Welcome to Chapter 6!

In Chapter 5: Clustering, we learned how to group data without any labels. Before that, in Chapter 3: Linear Models, we learned how to draw straight lines to make predictions.

But what if the answer isn't a straight line? What if the logic is more like a game of "20 Questions"?

Motivation: The Flowchart

Imagine you are a doctor trying to diagnose a patient. You don't do a complex mathematical calculation immediately. Instead, you ask a series of Yes/No questions:

  1. "Do you have a fever?" (Yes/No)
  2. If Yes: "Is it above 100ยฐF?" (Yes/No)
  3. If No: "Does your throat hurt?" (Yes/No)

This logic forms a Tree. You start at the top (the Root) and travel down different branches based on the answers until you reach a diagnosis (a Leaf).

The Problem: Writing out these rules by hand ("If X > 5 and Y < 2...") is tedious and prone to error. The Solution: Decision Trees. We give the computer the data, and it figures out the best questions to ask to separate the data perfectly.

Our Use Case

We want to distinguish between Apples and Oranges based on two features:

  1. Weight (in grams).
  2. Texture (1 = Bumpy, 10 = Smooth).

We want the model to build a flowchart that can tell us which fruit we are holding.

Key Concepts

A Decision Tree is built of three main parts:

  1. Root Node: The very first question the tree asks (e.g., "Is Weight < 150g?").
  2. Internal Nodes: Follow-up questions (e.g., "Is Texture < 5?").
  3. Leaf Nodes: The final answer. No more questions are asked here.

Impurity (The "Messiness" Score)

How does the tree decide which question to ask? It looks for "Purity."

The tree tries to find a question that splits a mixed bucket into two purer buckets.
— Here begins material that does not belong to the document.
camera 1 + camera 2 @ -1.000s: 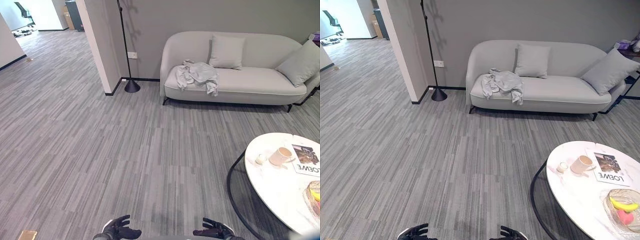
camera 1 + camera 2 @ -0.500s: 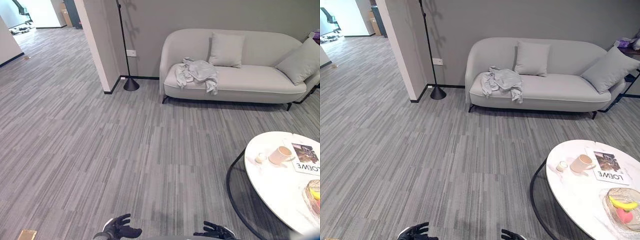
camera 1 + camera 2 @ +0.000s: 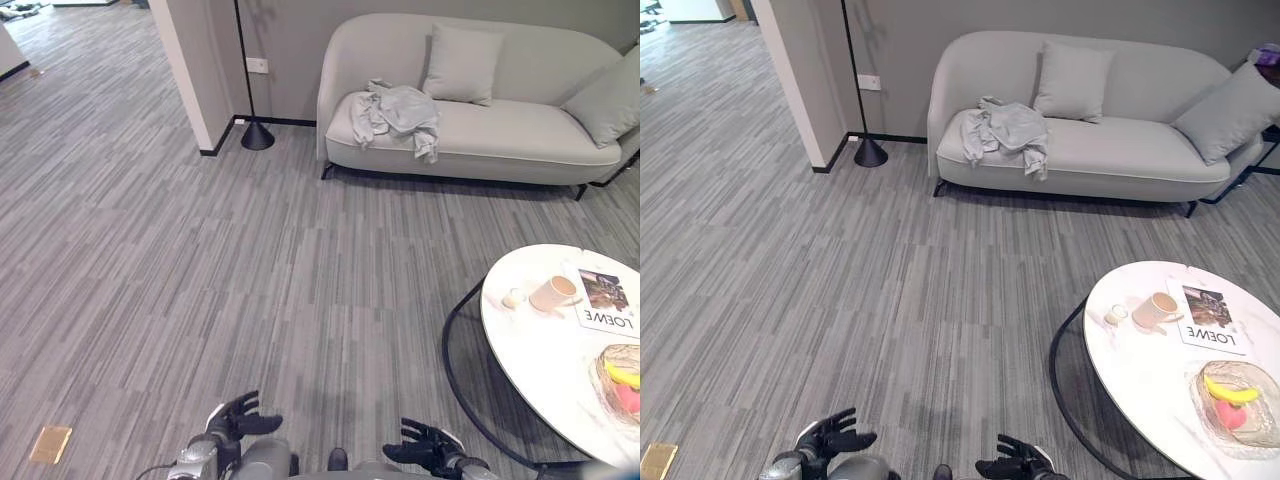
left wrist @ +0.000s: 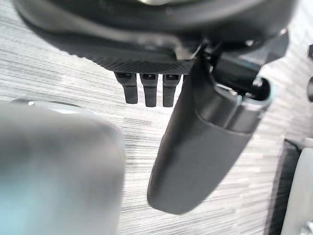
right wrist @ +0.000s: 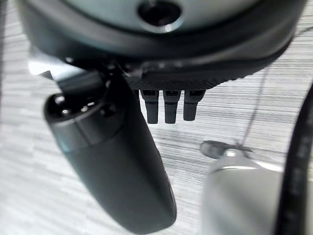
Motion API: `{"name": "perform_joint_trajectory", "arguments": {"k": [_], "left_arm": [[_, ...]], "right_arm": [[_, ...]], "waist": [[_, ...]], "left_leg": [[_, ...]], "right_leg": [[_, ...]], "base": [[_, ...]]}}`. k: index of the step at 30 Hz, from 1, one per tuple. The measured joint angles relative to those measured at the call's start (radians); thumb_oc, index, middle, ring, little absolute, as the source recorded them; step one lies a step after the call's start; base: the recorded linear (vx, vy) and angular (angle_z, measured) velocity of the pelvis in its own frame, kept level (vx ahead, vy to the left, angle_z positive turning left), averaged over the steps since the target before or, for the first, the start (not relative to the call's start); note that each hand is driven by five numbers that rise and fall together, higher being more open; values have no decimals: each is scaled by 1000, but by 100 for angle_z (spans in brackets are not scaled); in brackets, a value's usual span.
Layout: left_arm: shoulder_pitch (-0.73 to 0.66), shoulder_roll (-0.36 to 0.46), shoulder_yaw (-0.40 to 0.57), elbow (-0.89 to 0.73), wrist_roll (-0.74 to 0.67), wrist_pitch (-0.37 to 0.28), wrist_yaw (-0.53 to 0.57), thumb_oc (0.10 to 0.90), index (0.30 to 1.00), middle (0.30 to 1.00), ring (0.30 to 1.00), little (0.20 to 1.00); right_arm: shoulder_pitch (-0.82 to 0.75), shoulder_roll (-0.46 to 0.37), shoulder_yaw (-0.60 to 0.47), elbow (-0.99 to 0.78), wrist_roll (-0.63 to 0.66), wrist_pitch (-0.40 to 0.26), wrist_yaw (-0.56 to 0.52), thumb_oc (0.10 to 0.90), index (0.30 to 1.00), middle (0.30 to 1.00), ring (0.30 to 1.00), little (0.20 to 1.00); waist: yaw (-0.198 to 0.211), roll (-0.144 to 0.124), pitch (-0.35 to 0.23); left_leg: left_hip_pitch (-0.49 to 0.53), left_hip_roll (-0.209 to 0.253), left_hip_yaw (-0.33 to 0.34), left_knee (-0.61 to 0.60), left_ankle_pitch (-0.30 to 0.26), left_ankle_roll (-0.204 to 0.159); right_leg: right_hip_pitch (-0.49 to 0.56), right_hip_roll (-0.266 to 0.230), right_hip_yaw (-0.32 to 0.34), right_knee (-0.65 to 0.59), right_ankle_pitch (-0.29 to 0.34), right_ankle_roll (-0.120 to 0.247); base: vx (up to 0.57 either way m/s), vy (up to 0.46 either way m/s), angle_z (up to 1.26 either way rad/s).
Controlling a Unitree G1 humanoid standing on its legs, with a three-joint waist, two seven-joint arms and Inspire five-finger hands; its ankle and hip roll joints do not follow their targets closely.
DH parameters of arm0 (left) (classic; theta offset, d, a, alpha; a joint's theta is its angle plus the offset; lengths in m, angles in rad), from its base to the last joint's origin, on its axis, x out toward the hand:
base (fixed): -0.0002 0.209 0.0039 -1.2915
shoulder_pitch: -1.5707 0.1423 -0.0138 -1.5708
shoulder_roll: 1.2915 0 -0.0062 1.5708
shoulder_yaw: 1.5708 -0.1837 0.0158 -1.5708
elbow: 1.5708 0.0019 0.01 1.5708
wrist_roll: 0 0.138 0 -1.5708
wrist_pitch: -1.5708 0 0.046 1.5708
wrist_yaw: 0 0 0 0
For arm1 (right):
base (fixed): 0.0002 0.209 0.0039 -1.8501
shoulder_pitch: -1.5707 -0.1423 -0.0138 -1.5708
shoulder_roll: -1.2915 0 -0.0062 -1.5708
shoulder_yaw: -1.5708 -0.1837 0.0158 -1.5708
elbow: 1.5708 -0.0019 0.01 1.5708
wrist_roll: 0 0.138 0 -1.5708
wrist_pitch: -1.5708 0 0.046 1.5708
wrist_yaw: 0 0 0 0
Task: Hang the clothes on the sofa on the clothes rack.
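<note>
A crumpled light grey garment (image 3: 397, 110) lies on the left part of a pale grey sofa (image 3: 480, 150) against the far wall, one sleeve hanging over the seat's front. My left hand (image 3: 233, 418) and right hand (image 3: 425, 446) hang low at the near edge of the eye views, far from the sofa, fingers relaxed and holding nothing. In the wrist views the left hand's thumb (image 4: 195, 152) and the right hand's thumb (image 5: 117, 171) stand out straight above the carpet.
A round white table (image 3: 1160, 390) stands at the near right with a cup (image 3: 1155, 309), a magazine and a fruit bowl (image 3: 1235, 400). A black floor lamp (image 3: 255, 130) stands by a wall corner left of the sofa. Two cushions lie on the sofa. Grey carpet (image 3: 250, 280) stretches between.
The camera has tipped downward and moved forward a little: sofa and table sit higher and closer in the picture, and both hands show more fully.
</note>
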Motion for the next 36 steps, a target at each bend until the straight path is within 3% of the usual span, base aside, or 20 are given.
{"name": "perform_joint_trajectory", "arguments": {"k": [3, 4, 6, 10, 11, 12, 13, 14, 16, 17, 20, 23, 26, 28, 30, 31, 32, 33, 34, 36], "left_arm": [[3, -3, 29, -2, -34, -3, 5, 800, 900, 900, 900, 900], [7, -3, 33, -1, -37, -8, 9, 800, 900, 900, 900, 900], [-1, -1, 40, 17, -56, -10, 31, 800, 900, 900, 900, 900], [13, -1, 82, 33, -62, -15, 44, 800, 900, 900, 900, 900], [19, -3, 104, 56, -58, -12, 44, 800, 900, 900, 900, 900], [41, -1, 105, 67, -54, -13, 46, 800, 900, 900, 900, 900], [70, -3, 98, 65, -54, -12, 45, 800, 900, 900, 900, 900], [61, 5, 94, 71, -50, -12, 45, 800, 900, 900, 900, 900], [32, 19, 65, 68, -47, -14, 43, 800, 900, 900, 900, 900], [27, 28, 26, 68, -25, -12, 37, 800, 900, 900, 900, 900], [11, 30, -16, 52, -5, -12, 28, 800, 900, 900, 900, 900], [2, 37, -14, 36, -5, -11, 21, 800, 900, 900, 900, 900], [-6, 43, -7, 49, 7, -11, 26, 800, 900, 900, 900, 900], [-5, 28, -1, 71, 38, -16, 19, 800, 900, 900, 900, 900], [1, 21, 6, 94, 64, -8, 7, 800, 900, 900, 900, 900], [12, 8, 4, 95, 64, -8, 2, 800, 900, 900, 900, 900], [13, -7, -3, 103, 64, -9, 2, 800, 900, 900, 900, 900], [12, -21, -11, 108, 76, -8, -2, 800, 900, 900, 900, 900], [14, -27, -11, 108, 85, -9, -5, 800, 900, 900, 900, 900], [23, -39, -11, 94, 96, -11, -15, 800, 900, 900, 900, 900]], "right_arm": [[-8, -8, 3, -47, 0, 1, 1, 800, 900, 900, 900, 900], [-13, -15, 13, -55, 1, 1, 1, 800, 900, 900, 900, 900], [-56, -24, 34, -36, 2, 0, -1, 800, 900, 900, 900, 900], [-70, -29, 30, -21, 1, -6, -2, 800, 900, 900, 900, 900], [-39, -6, 17, 20, 1, -20, 3, 800, 900, 900, 900, 900], [-12, -13, 15, 26, 1, -20, 3, 800, 900, 900, 900, 900], [4, -26, 30, 39, 0, -19, 3, 800, 900, 900, 900, 900], [9, -16, 28, 46, 3, -18, -4, 800, 900, 900, 900, 900], [19, -11, 28, 47, -1, -11, 6, 800, 900, 900, 900, 900], [18, -11, 7, 33, 0, -9, 12, 800, 900, 900, 900, 900], [33, -14, 3, 13, -1, -9, 14, 800, 900, 900, 900, 900], [27, -22, -11, -25, 0, -28, 5, 800, 900, 900, 900, 900], [7, -12, -10, -26, -1, -20, 20, 800, 900, 900, 900, 900], [15, -2, -39, -19, 4, -21, 30, 800, 900, 900, 900, 900], [6, 10, -59, -19, 2, -20, 37, 800, 900, 900, 900, 900], [9, 10, -75, -17, 4, -22, 39, 800, 900, 900, 900, 900], [0, 9, -95, -4, 4, -22, 41, 800, 900, 900, 900, 900], [-3, 9, -99, 14, 4, -20, 41, 800, 900, 900, 900, 900], [5, 8, -99, 18, 1, -19, 41, 800, 900, 900, 900, 900], [4, -6, -91, 33, -2, -18, 42, 800, 900, 900, 900, 900]], "waist": [[3, 7, 12], [8, 9, 11], [35, 22, 21], [60, 31, 6], [51, -9, -24], [58, -17, -74], [51, 18, -102], [40, -1, -109], [27, 13, -107], [-2, 13, -98], [-26, 42, -94], [-66, 74, -85], [-85, 62, -74], [-107, 73, -65], [-135, 64, -61], [-144, 63, -60], [-144, 85, -55], [-146, 92, -52], [-147, 92, -57], [-123, 89, -60]], "left_leg": [[-1, 33, 25, -297, 38, 9], [17, 54, 39, -458, 70, -1], [8, 112, 43, -646, 135, -32], [-13, 163, 75, -641, 181, -13], [0, 115, 132, -588, 170, 11], [38, 88, 146, -580, 149, 29], [90, 101, 150, -627, 236, 69], [111, 77, 150, -638, 224, 82], [169, 65, 153, -635, 171, 127], [215, 35, 144, -636, 143, 138], [306, -19, 133, -636, 46, 185], [364, -20, 107, -633, 24, 152], [415, -17, 63, -627, -43, 121], [439, 3, 32, -620, -94, 112], [465, 12, 9, -615, -121, 96], [510, 26, -9, -634, -139, 76], [533, 52, -21, -627, -152, 58], [528, 75, -42, -555, -155, 47], [527, 80, -43, -524, -140, 23], [508, 95, -26, -389, -92, -25]], "right_leg": [[29, 5, 8, -57, 23, 21], [45, 17, 25, -92, 33, 34], [69, 41, 64, -104, 36, 30], [150, 45, 107, -104, -23, 35], [183, -6, 104, -102, -70, 71], [194, -25, 106, -72, -99, 96], [209, -3, 91, -22, -122, 131], [200, -22, 82, 14, -134, 145], [46, -55, 43, 416, -139, 174], [-70, -112, 8, 713, -103, 210], [-249, -230, -16, 877, -113, 200], [-330, -244, -83, 632, -102, 216], [-336, -163, -103, 176, -9, 282], [-363, -124, -103, 105, 104, 281], [-375, -109, -127, -6, 145, 282], [-363, -109, -139, -1, 196, 245], [-342, -92, -148, 27, 220, 218], [-310, -79, -140, 44, 225, 212], [-285, -71, -136, 34, 224, 212], [-200, -44, -136, -5, 207, 145]], "base": [[402, 116, 2], [413, 113, -14], [486, 159, -46], [636, 288, -50], [363, 179, -34], [541, 280, -37], [468, 279, -23], [432, 309, 1], [419, 324, 6], [484, 302, 18], [521, 133, 14], [525, -85, 30], [683, -109, 33], [574, -119, 39], [753, -239, 43], [691, -236, 59], [634, -244, 64], [183, -88, 56], [557, -303, 68], [548, -343, 30]]}}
This is measured using a metric called Gini Impurity.

Solving the Use Case

Let's build a DecisionTreeClassifier.

Step 1: Create the Data

We have 4 fruits.

from sklearn.tree import DecisionTreeClassifier

# Features: [Weight, Texture]
X = [[160, 1], [170, 2], [140, 10], [130, 9]]

# Labels: 0 = Orange, 1 = Apple
y = [0, 0, 1, 1]

Step 2: Fit the Model

We instantiate the class and fit it, just like in previous chapters.

# Create the Tree model
clf = DecisionTreeClassifier()

# Teach the tree to distinguish fruits
clf.fit(X, y)

Step 3: Make a Prediction

Now we have a new fruit: Weight 150g, Texture 8 (Smooth).

# Predict for [150g, Smooth]
prediction = clf.predict([[150, 8]])

# 0 is Orange, 1 is Apple
print("Fruit is:", "Apple" if prediction[0] == 1 else "Orange")
# Output: Fruit is: Apple

Step 4: Visualize the Thinking

The best part about Trees is that they aren't "black boxes." We can see exactly why it made that decision.

from sklearn.tree import plot_tree
import matplotlib.pyplot as plt

# Draw the tree
plot_tree(clf, feature_names=['Weight', 'Texture'], filled=True)
plt.show()

Result: You will see a diagram. The top box likely says Weight <= 150.0.

The tree learned that Weight was the most important factor to distinguish these fruits.

Under the Hood: How the Tree Grows

You might wonder: How did it know to pick 150.0 as the cutoff number? Why not 145? Why not ask about Texture first?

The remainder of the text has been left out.